The Rochefoucauld Grail is a four-volume 14th-century illuminated manuscript. Three volumes were formerly Amsterdam, Bibliotheca Philosophica Hermetica, MS 1; the fourth volume is divided between the Bodleian Library in Oxford (MS. Douce 215) and the John Rylands Library in Manchester (Ms Fr. 1). It contains the Lancelot-Grail cycle in French prose, the oldest and most comprehensive surviving version of the legend of King Arthur and the Holy Grail.[1][2][3] The leaves are about 405 mm by 295 mm, and are written in two columns, by a number of scribes.[4]
Two other complete versions of the text are held by the British Library, Add MSS 10292-10294 of c. 1315 and Royal MS 14 E III, both produced by the same team of artists and scribes.[5] The hides of about two hundred cows would have been used in the manuscript's production.[1][3] A few planks of wood and several yards of string would have been used for the original binding.
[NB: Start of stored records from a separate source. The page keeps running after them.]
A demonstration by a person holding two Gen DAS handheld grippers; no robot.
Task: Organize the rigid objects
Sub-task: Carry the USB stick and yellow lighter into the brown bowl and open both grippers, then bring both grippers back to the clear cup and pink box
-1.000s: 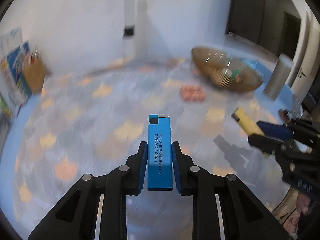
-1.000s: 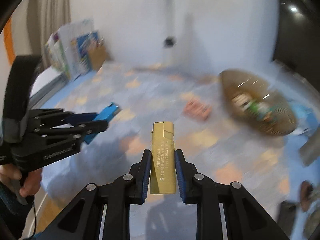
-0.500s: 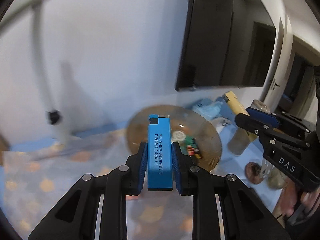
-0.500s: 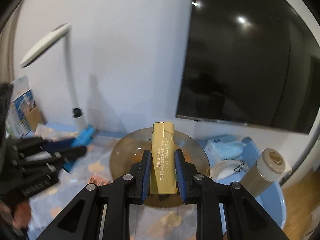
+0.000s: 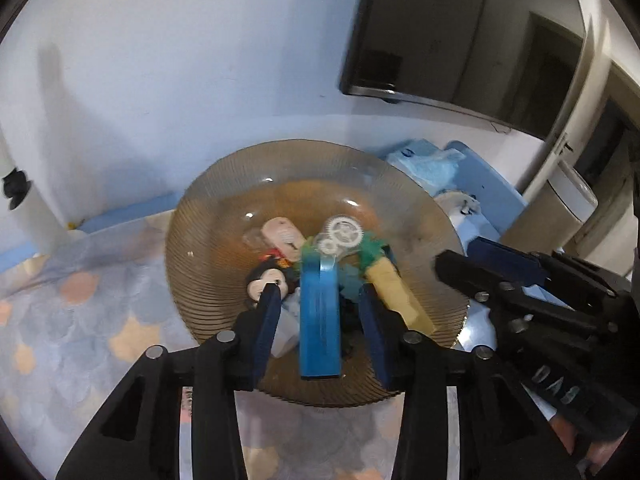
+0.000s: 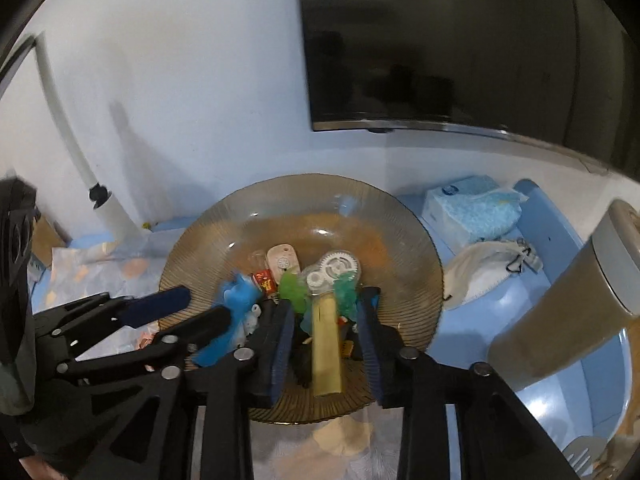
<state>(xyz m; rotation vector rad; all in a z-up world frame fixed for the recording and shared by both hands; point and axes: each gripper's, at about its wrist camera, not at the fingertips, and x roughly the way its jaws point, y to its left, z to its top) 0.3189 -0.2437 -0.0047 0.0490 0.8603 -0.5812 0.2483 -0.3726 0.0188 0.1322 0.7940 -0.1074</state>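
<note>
Left wrist view: left gripper (image 5: 320, 320) fingers opening, blue lighter (image 5: 319, 320) loose between them above the glass bowl (image 5: 200, 232). Right wrist view: right gripper (image 6: 326, 340) fingers opening, gold lighter (image 6: 326, 344) untouched between them, over the bowl's clutter.

White wall (image 5: 200, 60), dark wall-mounted screen (image 6: 460, 48).
</note>
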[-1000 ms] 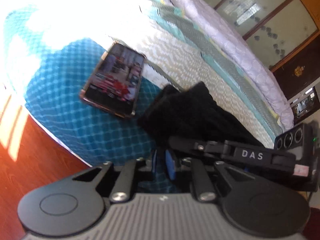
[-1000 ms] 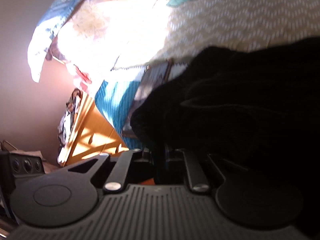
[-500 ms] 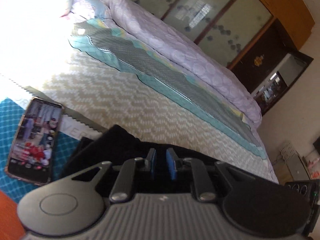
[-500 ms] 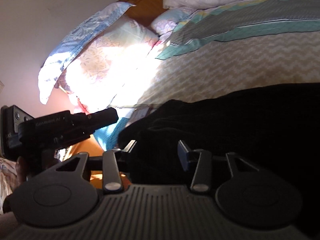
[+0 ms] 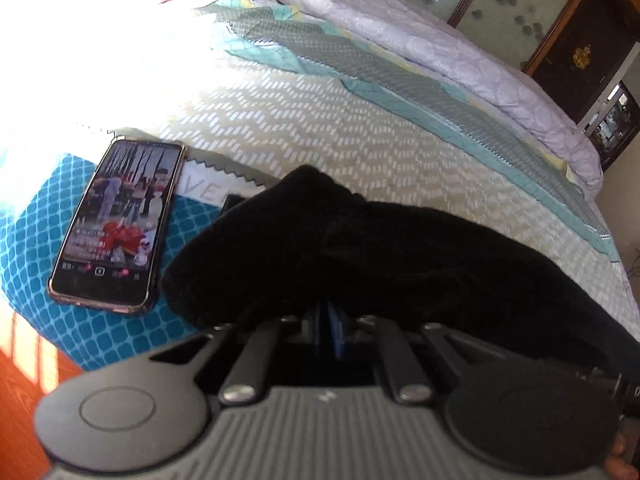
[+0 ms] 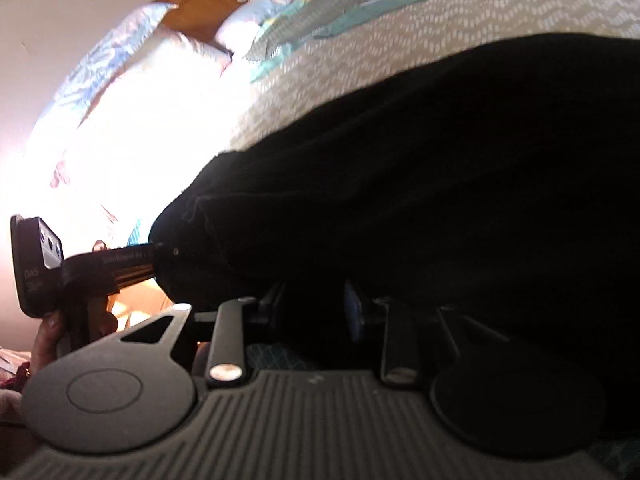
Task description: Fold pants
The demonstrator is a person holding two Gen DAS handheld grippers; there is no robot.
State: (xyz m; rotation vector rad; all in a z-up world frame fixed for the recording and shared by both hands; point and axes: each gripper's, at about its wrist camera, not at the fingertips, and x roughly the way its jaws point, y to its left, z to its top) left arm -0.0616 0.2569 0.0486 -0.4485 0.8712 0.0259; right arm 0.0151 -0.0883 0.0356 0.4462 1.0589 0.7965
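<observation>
Left wrist view: left gripper (image 5: 326, 330) pinches the black pants (image 5: 380, 248) bunched at bed (image 5: 320, 120) edge, phone (image 5: 116, 224) at nine o'clock, likely to anchor the fold; right gripper (image 6: 316, 312) jaws closing around cloth.

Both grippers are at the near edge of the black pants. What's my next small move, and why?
Probably finish closing the right gripper: its jaws are closing with black pants cloth between them, while the left gripper is shut on the same edge. Then lift together.
</observation>
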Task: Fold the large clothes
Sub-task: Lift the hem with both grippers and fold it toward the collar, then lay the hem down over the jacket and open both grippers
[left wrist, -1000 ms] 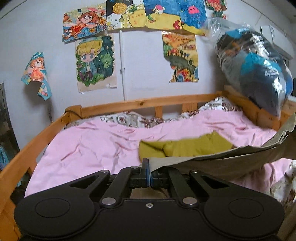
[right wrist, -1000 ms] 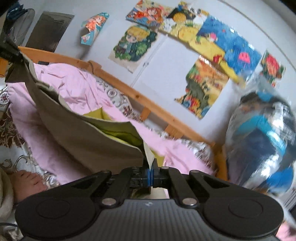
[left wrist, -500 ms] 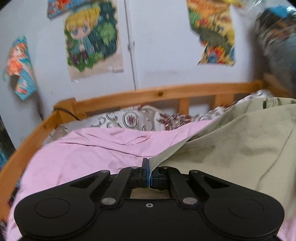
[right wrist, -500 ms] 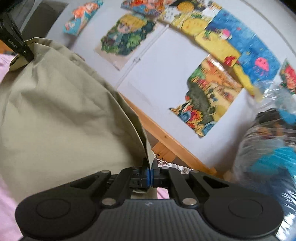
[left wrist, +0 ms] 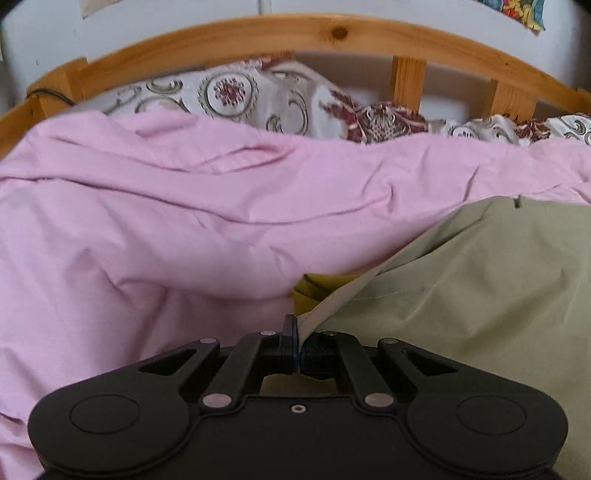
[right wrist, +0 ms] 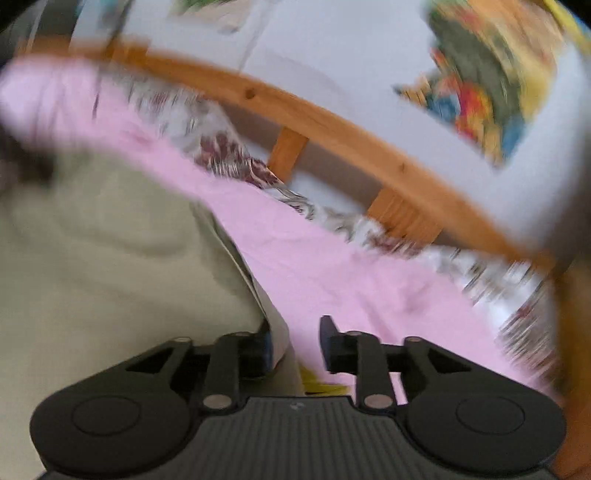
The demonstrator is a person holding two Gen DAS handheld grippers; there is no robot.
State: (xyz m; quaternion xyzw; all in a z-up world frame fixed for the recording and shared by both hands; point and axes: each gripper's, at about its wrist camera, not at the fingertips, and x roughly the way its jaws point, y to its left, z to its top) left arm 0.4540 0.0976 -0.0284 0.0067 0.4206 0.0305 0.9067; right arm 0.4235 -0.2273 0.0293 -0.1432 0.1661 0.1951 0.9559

The four volumes were created in Flanders or Artois, possibly for the French nobleman Guy VII, Baron de Rochefoucauld, perhaps around the years 1315 to 1325 (based on the dating of similar manuscripts).[6] There are "baronial arms and standard of Rouchfoucauld inserted later (perhaps in fifteenth or sixteenth century)" indicating ownership at that point, and the four volumes may (although there is no evidence for this) have belonged to the Rochefoucauld family until the 18th century, but were dispersed by the 1720s. The three volumes previously in Amsterdam were acquired in two separate purchases by the 19th-century English antiquary and book collector Sir Thomas Phillipps and have subsequently been sold twice. Dr. Timothy Bolton of Sotheby's said of the ex-Amsterdam volumes, "It is a monumental format, with 107 miniatures, each a dazzling jewel of early Gothic illumination. The scenes often have a riotous energy... lofty towers poking through the borders... and figures tumbling out on to the blank page as they fall or scramble to escape their enemies."[3] The three volumes were sold by its previous owner, Mr Joost Ritman, for the benefit of the Bibliotheca Philosophica Hermetica in Amsterdam.[1] It had been on loan to that library.[7]
See also
References
- 1 2 3 Sotheby’s To Offer the Rochefoucauld Grail Sotheby's Press Release 11 November 2010
- ↑ What is the Lancelot-Grail and see table of MS, Lancelot-Grail Project website]
- 1 2 3 'Legend of King Arthur on the table for £2m' The Times 12 November 2010 pg 27
- ↑ Catalogue description of all four volumes by Alison Stones at the Lancelot-Grail Project website]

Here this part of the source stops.